- Born: 2 July 1830 Caputh, Perth and Kinross, Scotland
- Died: 8 August 1895 (aged 65) South Kensington, London, England
- Occupation: Physician
- Spouse: Georgina Anderson ​(m. 1859)​
- Children: 6

= John Proudfoot Stratton =

Scottish physician

John Proudfoot Stratton (2 July 1830 – 8 August 1895) was a Scottish physician.

==Biography==
Stratton son of David Stratton, a solicitor in practice at Perth, was born in the parish of Caputh, near Dunkeld, on 2 July 1830. He was educated in his native town and afterwards at North Shields, where he was apprenticed about 1840 to Dr. Ingham. He was admitted a licentiate of the Royal College of Surgeons of Edinburgh in 1851, bachelor of medicine of the university of Aberdeen in 1852, and M.D. in 1855. At Aberdeen University he gained the medal or a first-class in every subject of study.

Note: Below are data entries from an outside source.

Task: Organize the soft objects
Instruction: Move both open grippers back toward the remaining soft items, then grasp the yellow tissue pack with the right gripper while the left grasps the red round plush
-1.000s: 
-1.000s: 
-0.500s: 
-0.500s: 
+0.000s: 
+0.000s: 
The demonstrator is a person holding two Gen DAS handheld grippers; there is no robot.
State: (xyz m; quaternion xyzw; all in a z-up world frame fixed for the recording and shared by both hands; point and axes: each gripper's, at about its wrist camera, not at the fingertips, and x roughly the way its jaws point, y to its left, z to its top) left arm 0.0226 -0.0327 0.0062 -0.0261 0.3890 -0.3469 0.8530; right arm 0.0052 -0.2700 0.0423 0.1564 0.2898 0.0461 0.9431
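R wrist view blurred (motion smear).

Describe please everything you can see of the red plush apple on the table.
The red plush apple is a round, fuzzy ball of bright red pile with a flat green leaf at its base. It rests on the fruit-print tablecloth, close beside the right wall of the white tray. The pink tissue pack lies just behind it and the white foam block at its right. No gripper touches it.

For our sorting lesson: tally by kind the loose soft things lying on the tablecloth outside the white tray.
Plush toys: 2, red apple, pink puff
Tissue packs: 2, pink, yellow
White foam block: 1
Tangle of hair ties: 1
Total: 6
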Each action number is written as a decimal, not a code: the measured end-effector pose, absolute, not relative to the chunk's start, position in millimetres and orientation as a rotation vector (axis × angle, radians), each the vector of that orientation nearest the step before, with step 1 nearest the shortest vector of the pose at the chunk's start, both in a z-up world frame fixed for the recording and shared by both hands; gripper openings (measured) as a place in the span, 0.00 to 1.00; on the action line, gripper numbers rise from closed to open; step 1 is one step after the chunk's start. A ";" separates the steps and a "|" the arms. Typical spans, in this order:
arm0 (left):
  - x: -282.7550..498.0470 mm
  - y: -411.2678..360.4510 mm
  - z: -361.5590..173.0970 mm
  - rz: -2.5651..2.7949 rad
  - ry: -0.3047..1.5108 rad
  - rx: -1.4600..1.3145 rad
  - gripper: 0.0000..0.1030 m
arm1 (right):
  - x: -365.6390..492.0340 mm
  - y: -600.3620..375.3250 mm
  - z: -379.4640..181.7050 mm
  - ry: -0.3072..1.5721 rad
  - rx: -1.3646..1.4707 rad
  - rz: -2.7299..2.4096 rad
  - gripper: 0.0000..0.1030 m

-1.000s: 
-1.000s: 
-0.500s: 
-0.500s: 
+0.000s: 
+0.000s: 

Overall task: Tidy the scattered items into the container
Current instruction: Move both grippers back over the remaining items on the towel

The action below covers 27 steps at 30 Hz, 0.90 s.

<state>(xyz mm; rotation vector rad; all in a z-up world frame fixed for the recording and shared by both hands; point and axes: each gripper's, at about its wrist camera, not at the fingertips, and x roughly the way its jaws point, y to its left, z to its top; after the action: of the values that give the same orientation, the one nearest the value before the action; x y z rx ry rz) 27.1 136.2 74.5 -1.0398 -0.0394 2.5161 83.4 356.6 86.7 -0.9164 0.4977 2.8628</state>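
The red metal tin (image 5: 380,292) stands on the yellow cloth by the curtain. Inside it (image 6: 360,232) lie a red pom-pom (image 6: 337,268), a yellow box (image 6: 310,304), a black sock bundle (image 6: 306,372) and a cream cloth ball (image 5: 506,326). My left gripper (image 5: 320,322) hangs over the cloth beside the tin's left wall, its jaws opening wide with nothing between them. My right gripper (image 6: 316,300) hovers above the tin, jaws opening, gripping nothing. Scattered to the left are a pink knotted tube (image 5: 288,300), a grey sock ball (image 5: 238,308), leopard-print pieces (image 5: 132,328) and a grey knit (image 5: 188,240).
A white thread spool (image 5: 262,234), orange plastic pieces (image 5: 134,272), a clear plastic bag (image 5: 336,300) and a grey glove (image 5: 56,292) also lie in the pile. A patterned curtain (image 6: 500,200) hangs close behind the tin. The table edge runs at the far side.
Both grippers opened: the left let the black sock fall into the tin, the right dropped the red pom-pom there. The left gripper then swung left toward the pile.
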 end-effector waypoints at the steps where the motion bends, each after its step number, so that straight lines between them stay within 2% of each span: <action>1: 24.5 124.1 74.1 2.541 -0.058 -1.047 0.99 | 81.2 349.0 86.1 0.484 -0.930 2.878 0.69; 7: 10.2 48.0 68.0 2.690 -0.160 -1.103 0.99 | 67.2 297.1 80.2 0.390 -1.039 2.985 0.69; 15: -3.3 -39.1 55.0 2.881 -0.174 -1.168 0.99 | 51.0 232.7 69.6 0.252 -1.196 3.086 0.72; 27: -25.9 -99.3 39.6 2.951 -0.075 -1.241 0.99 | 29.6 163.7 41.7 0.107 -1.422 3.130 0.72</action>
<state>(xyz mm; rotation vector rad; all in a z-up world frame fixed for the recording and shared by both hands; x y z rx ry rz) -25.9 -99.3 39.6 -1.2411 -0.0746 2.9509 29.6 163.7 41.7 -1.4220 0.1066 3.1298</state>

In May 1852 he gained, by competitive examination, a nomination offered to the university of Aberdeen by the chairman of the East India Company. After holding various posts in the Indian medical service (Bombay) from 1852 onwards, he was appointed in December 1854 residency surgeon in Baroda, where he took an active part in founding the gaekwar's hospital and in vaccinating the native population. In May 1857 he was, in addition to the medical charge, appointed to act as assistant resident. He performed the duties with ability during the trying years of the mutiny, and received the thanks of the resident, Sir Richmond Campbell Shakespear. On the latter's departure for England, Stratton acted as resident until the arrival of Col. (Sir) R. Wallace. In 1859 he was selected to take political charge of Bundelkhand, a district embracing several minor states at that time disordered by bands of mutineers and rebels. His services were again acknowledged by the government, while the company marked its sense of their importance by a special grant of extra pay. He was appointed in 1862 commissioner and sessions judge for Bundelkhand and Baghelkhand, and he was promoted in June 1864 from political assistant to be political agent; while from May to July 1876 he was officiating resident. On 4 March 1881 he was appointed officiating resident in Mewar. In July he was posted to the western states of Rajputana, and on 27 January 1882 to Jeypur in the eastern states. He retired from the service under the fifty-five years age rule in 1885 with the rank of brigade-surgeon. He died at 51 Nevern Square, South Kensington, on 8 August 1895, and is buried in Brookwood cemetery. He married, on 12 April 1859, Georgina Anderson, by whom he had six children.

Stratton did excellent service in his capacity of political agent. He obtained from the native chiefs free remission of transit duties; he personally laid out hill roads; he established the Bundelkhand Rajkumar College for sons of chiefs, and instituted vaccination in Central India.